Entries taken from a collection:
((
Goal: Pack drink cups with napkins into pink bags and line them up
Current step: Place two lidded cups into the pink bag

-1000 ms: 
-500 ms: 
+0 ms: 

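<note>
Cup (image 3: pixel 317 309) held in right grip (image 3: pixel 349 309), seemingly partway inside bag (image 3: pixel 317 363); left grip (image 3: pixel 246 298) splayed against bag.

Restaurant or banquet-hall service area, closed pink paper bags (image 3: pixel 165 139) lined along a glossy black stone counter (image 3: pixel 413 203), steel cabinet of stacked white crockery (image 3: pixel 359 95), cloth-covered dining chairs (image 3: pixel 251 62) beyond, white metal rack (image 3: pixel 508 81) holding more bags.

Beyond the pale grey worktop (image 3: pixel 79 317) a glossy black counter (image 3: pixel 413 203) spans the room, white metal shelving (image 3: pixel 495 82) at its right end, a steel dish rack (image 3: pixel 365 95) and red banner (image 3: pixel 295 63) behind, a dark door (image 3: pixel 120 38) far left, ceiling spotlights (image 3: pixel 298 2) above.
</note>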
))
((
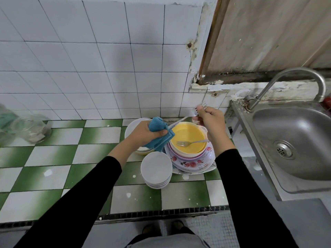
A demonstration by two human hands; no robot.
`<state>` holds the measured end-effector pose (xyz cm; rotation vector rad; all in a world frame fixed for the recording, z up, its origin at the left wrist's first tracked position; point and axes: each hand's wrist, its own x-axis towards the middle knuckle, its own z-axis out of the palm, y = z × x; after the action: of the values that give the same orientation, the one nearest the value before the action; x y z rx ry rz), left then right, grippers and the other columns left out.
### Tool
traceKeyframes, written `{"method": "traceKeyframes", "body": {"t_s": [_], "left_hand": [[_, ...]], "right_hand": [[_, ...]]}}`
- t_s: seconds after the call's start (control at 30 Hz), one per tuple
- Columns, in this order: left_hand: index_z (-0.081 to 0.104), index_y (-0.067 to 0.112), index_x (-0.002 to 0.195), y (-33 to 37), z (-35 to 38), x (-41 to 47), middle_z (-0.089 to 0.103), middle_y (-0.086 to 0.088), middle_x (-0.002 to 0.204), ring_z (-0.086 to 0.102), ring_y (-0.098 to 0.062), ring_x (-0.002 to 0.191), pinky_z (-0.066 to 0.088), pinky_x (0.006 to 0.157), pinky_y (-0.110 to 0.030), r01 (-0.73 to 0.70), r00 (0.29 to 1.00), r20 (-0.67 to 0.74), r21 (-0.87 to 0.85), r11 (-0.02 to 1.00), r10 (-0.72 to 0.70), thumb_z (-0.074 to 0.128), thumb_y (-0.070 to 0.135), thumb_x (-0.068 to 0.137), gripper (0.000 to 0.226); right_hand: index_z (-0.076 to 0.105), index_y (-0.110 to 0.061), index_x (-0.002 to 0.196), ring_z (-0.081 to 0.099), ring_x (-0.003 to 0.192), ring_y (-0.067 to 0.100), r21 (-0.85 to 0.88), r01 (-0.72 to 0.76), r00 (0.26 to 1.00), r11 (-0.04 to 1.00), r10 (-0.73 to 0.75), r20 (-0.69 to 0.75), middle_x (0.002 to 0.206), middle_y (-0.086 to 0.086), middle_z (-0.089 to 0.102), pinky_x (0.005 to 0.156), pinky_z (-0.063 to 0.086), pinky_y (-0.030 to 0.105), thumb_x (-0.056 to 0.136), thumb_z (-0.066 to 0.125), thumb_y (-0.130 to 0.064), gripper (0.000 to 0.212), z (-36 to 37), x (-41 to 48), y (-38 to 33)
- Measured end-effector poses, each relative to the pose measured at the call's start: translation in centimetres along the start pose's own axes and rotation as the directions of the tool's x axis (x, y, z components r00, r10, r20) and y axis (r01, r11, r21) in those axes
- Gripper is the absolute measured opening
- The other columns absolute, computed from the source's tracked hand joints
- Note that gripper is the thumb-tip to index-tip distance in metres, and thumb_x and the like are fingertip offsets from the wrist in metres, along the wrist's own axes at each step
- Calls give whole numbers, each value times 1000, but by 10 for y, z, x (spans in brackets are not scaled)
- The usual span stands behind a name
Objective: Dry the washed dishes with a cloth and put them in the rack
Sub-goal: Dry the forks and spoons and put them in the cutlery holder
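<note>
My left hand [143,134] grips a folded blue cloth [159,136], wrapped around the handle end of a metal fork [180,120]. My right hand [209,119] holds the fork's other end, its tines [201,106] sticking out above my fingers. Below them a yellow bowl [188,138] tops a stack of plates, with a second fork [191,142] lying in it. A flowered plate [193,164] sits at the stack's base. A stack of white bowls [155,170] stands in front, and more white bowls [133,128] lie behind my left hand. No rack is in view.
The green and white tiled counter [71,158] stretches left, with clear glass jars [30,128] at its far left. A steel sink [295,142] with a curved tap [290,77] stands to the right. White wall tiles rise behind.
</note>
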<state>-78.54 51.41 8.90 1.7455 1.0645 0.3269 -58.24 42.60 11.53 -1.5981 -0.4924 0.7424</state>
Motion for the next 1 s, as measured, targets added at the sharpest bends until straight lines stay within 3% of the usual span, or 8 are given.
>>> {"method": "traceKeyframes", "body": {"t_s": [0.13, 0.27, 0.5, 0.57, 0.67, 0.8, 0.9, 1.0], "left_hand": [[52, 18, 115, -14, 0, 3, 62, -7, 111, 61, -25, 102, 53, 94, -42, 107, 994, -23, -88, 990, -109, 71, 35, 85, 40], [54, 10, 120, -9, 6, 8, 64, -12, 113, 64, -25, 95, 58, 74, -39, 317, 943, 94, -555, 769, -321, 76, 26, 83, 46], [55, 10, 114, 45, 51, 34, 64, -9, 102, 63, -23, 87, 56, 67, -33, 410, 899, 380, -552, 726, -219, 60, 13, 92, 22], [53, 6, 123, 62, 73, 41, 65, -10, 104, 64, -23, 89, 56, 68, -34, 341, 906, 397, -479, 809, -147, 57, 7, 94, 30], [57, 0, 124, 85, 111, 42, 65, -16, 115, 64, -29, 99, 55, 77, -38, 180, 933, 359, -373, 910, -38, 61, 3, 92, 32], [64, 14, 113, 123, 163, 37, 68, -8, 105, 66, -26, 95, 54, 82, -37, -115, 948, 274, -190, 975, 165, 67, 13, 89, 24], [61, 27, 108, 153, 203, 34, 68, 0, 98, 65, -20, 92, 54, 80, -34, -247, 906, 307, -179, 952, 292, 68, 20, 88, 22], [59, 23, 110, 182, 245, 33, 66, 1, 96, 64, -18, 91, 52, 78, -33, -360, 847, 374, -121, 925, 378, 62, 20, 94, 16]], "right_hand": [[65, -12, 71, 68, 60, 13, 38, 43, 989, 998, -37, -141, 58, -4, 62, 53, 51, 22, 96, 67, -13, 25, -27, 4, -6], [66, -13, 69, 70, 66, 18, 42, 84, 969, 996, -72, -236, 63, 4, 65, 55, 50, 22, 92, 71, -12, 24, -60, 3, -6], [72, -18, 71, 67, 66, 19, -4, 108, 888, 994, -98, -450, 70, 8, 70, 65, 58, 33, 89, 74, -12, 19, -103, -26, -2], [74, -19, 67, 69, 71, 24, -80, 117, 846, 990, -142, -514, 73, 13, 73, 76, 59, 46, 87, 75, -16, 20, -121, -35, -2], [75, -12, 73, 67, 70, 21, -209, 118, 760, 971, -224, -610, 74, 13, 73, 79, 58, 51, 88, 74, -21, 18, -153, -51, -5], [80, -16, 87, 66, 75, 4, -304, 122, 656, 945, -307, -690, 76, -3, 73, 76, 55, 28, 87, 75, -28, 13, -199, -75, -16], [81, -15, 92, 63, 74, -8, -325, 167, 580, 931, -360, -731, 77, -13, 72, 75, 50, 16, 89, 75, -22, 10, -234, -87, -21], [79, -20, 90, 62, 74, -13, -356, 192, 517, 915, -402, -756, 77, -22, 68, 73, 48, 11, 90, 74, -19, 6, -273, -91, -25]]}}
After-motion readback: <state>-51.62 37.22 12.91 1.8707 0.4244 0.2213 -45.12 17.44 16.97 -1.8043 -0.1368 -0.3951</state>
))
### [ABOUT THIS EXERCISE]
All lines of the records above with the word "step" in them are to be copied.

### [EXERCISE SOLUTION]
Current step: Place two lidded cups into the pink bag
- Note that gripper is the thumb-tip to index-tip distance in metres, and thumb_x and the like are fingertip offsets from the wrist in metres, along the wrist's own axes at each step

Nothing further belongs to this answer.